*Task to carry out*
Run through the records and, wherever a line holds the word "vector", return that line.

*Available data*

┌──

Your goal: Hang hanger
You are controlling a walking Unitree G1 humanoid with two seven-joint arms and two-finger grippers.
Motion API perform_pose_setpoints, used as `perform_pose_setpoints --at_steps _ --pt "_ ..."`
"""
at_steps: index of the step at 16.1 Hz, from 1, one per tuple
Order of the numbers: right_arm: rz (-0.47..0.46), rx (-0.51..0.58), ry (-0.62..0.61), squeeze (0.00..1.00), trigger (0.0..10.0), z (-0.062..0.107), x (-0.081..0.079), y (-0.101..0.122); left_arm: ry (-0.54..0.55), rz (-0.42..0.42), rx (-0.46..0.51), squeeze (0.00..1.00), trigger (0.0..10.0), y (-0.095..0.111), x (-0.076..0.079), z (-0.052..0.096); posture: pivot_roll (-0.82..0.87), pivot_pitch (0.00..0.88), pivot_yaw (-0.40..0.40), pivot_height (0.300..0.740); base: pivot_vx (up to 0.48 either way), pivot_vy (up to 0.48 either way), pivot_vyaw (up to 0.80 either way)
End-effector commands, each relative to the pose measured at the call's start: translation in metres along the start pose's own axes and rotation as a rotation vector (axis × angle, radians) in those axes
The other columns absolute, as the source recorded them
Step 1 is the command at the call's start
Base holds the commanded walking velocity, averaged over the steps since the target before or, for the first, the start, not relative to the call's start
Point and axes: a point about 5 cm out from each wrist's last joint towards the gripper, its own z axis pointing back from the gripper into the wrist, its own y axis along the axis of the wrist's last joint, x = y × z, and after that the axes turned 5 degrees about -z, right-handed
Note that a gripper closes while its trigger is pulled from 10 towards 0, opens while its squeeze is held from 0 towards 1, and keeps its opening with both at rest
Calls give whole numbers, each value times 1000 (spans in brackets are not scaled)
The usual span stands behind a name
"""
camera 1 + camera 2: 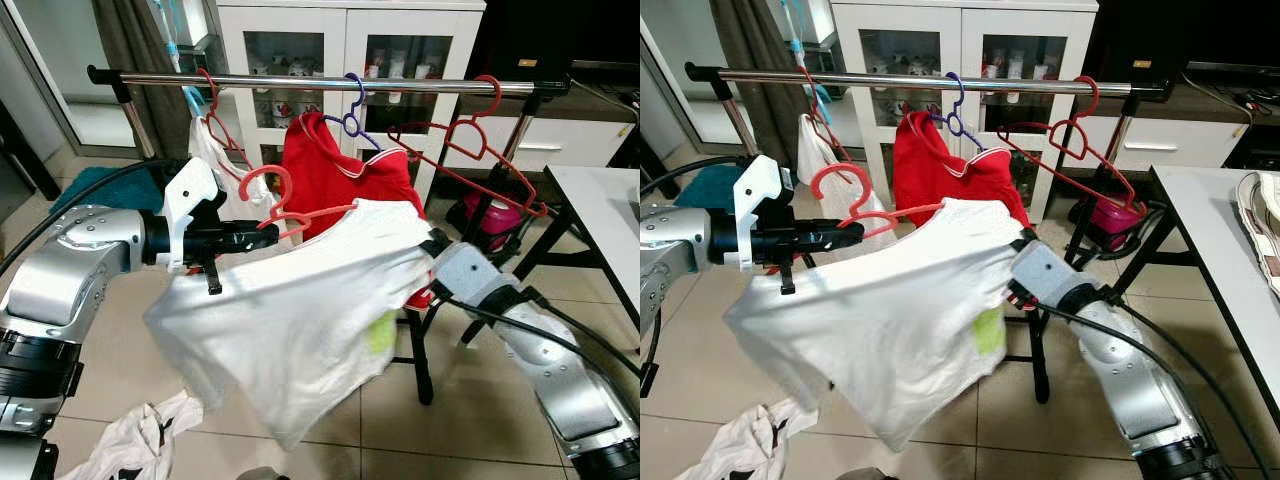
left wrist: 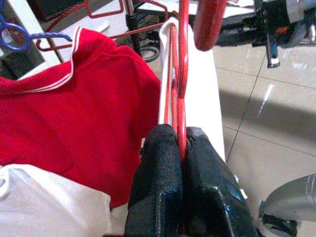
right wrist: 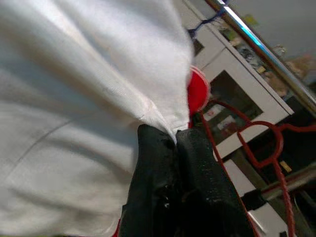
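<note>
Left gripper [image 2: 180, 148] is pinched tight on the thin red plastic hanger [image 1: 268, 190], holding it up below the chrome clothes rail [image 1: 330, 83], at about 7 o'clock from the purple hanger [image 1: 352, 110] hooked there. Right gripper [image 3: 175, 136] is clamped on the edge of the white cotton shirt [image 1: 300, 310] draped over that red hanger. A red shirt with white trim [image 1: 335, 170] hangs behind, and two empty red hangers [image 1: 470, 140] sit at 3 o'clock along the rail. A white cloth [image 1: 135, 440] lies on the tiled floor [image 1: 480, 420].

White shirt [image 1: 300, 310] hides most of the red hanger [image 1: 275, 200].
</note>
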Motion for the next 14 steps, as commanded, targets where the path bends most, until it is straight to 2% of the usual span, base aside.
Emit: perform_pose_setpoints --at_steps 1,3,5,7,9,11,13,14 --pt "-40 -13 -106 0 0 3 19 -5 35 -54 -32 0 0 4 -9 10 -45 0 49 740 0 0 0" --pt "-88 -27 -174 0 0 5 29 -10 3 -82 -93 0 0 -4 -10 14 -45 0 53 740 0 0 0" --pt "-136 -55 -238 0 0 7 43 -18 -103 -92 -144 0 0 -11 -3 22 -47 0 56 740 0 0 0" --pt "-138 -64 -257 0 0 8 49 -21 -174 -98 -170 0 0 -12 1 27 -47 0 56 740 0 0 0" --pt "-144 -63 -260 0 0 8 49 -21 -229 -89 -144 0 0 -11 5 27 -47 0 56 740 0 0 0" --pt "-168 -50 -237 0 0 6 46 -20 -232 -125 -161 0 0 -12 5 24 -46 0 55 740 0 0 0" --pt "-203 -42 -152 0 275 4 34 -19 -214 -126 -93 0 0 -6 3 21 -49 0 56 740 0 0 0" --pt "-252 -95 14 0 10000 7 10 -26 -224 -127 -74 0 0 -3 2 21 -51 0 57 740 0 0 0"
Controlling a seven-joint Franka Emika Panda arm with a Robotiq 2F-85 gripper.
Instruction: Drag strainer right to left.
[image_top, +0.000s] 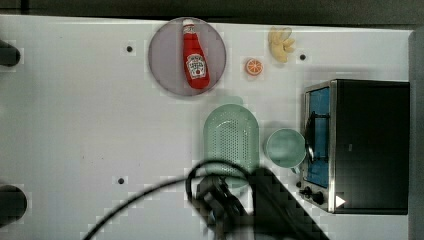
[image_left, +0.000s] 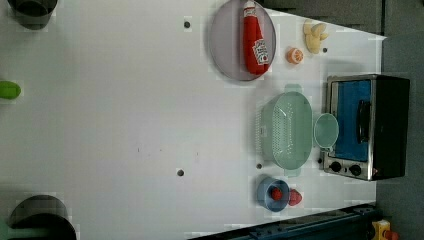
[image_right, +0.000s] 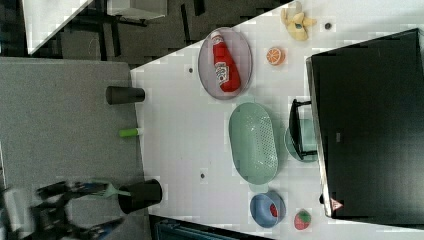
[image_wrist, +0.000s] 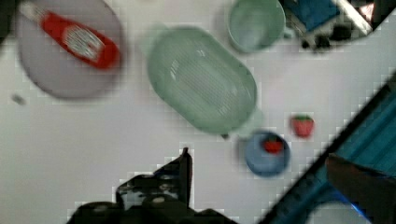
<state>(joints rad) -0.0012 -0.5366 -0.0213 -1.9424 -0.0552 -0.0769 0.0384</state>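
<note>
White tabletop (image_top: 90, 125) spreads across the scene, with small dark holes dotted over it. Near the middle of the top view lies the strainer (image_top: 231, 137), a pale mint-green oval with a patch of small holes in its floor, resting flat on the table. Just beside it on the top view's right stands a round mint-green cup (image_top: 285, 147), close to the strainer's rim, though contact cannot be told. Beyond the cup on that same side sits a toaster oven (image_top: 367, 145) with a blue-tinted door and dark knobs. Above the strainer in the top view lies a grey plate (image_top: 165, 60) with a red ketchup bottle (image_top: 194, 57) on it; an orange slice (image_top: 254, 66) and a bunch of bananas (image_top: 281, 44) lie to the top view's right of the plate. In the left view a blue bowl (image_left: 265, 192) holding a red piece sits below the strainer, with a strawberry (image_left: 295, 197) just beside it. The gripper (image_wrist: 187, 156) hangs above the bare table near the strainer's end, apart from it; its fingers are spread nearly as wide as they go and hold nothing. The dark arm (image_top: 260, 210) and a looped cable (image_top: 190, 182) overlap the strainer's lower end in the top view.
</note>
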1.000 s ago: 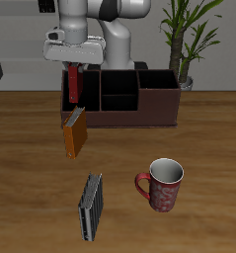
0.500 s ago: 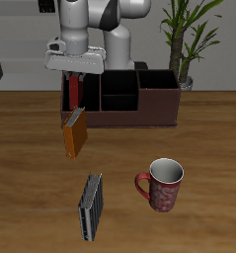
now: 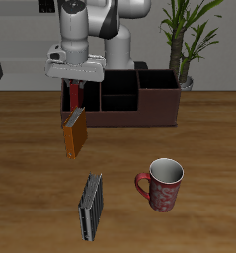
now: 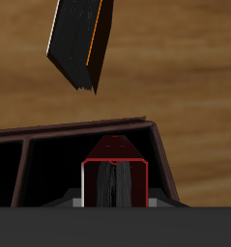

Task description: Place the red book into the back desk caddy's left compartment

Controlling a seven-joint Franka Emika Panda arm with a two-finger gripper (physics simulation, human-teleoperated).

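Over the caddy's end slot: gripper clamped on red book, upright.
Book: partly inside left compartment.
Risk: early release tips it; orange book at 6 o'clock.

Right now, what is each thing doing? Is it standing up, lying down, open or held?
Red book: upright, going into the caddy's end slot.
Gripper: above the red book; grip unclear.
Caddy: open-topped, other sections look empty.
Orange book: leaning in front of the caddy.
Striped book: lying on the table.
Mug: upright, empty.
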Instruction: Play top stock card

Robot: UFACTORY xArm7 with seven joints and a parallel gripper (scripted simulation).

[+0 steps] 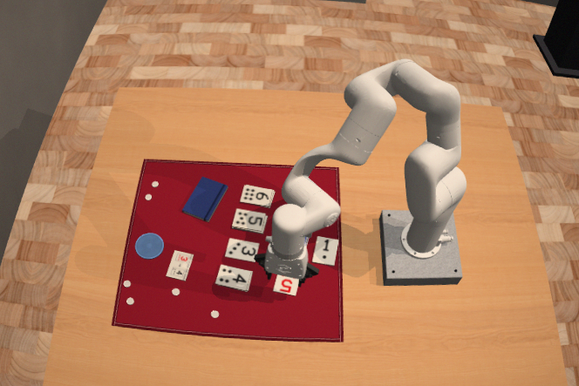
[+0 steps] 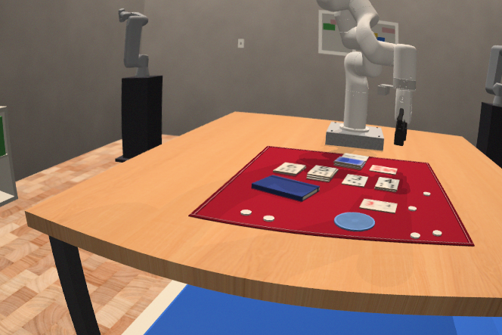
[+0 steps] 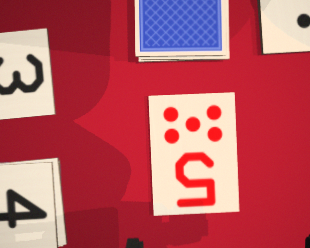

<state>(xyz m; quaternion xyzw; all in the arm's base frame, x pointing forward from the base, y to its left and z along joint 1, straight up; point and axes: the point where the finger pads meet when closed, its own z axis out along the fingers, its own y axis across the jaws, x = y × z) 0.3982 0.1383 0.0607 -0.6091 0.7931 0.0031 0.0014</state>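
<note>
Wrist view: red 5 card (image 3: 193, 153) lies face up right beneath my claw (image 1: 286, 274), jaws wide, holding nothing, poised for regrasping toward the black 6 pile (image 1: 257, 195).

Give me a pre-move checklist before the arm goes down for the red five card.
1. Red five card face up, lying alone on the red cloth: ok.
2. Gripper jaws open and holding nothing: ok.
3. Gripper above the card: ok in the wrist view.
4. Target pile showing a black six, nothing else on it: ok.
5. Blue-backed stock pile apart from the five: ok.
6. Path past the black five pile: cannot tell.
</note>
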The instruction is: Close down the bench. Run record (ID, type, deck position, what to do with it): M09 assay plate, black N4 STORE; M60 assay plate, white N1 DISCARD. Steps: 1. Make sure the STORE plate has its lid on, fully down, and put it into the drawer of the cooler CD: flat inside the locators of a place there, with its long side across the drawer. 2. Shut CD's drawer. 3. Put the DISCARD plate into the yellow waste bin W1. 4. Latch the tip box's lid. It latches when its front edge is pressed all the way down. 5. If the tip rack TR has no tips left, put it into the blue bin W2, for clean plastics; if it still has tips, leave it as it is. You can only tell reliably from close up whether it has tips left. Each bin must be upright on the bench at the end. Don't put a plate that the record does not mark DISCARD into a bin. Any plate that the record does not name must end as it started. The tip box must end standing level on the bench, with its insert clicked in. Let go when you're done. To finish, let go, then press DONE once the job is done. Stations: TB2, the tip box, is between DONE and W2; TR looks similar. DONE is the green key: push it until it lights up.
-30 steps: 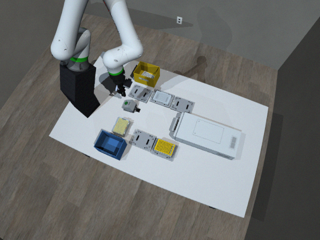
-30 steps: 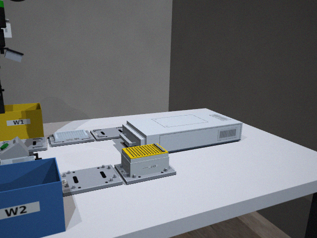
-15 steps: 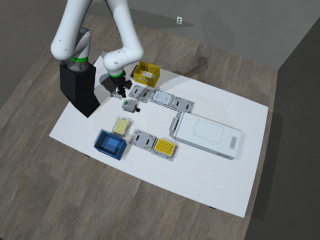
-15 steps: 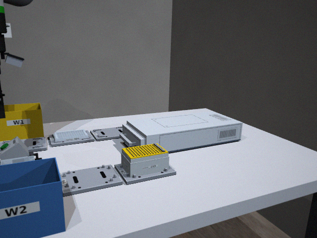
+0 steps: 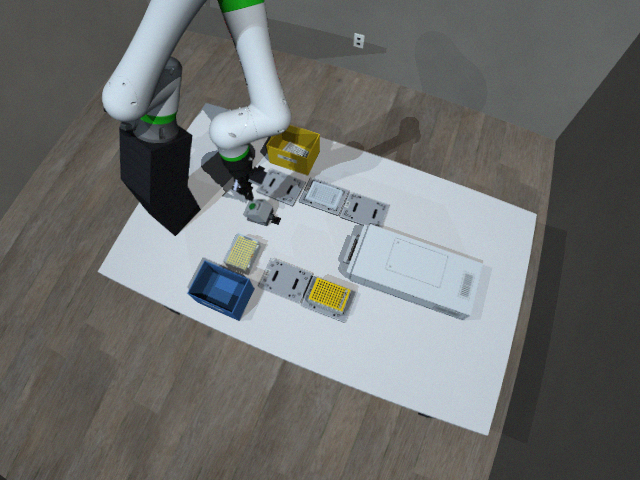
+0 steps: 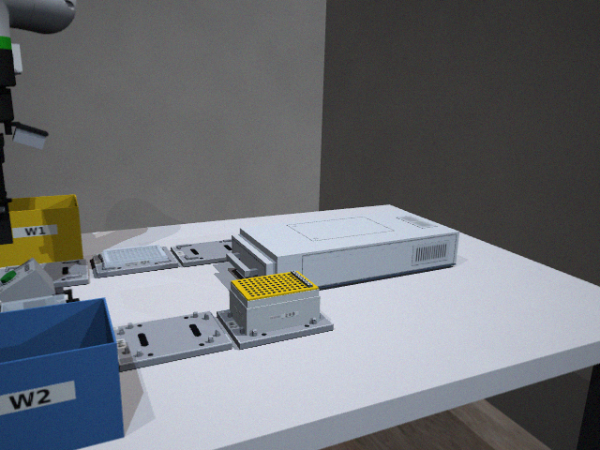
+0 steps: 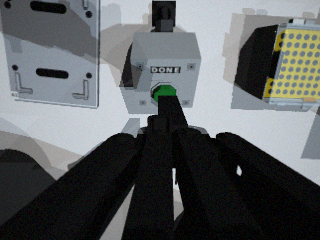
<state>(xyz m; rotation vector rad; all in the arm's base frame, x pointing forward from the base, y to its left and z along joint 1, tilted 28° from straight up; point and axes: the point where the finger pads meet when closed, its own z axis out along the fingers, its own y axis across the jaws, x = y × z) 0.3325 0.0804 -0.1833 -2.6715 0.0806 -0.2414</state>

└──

*Finished exercise*
End-effector commands, each relative to the pose measured at the call's start: translation in metres along the start pose's own axes and rotation as a rotation vector (axis × angle, radians) in those axes
<state>(xyz m; rotation vector rad; all in the arm's base frame, x pointing forward from the base, y to its left and z along joint 1, tilted 28° from straight up; point and axes: the point where the finger pads meet when closed, its own z axis out along the fingers, its own y axis across the jaws, x = y × z) 0.3325 0.0804 -0.1833 -2.6715 0.0806 -0.2414</state>

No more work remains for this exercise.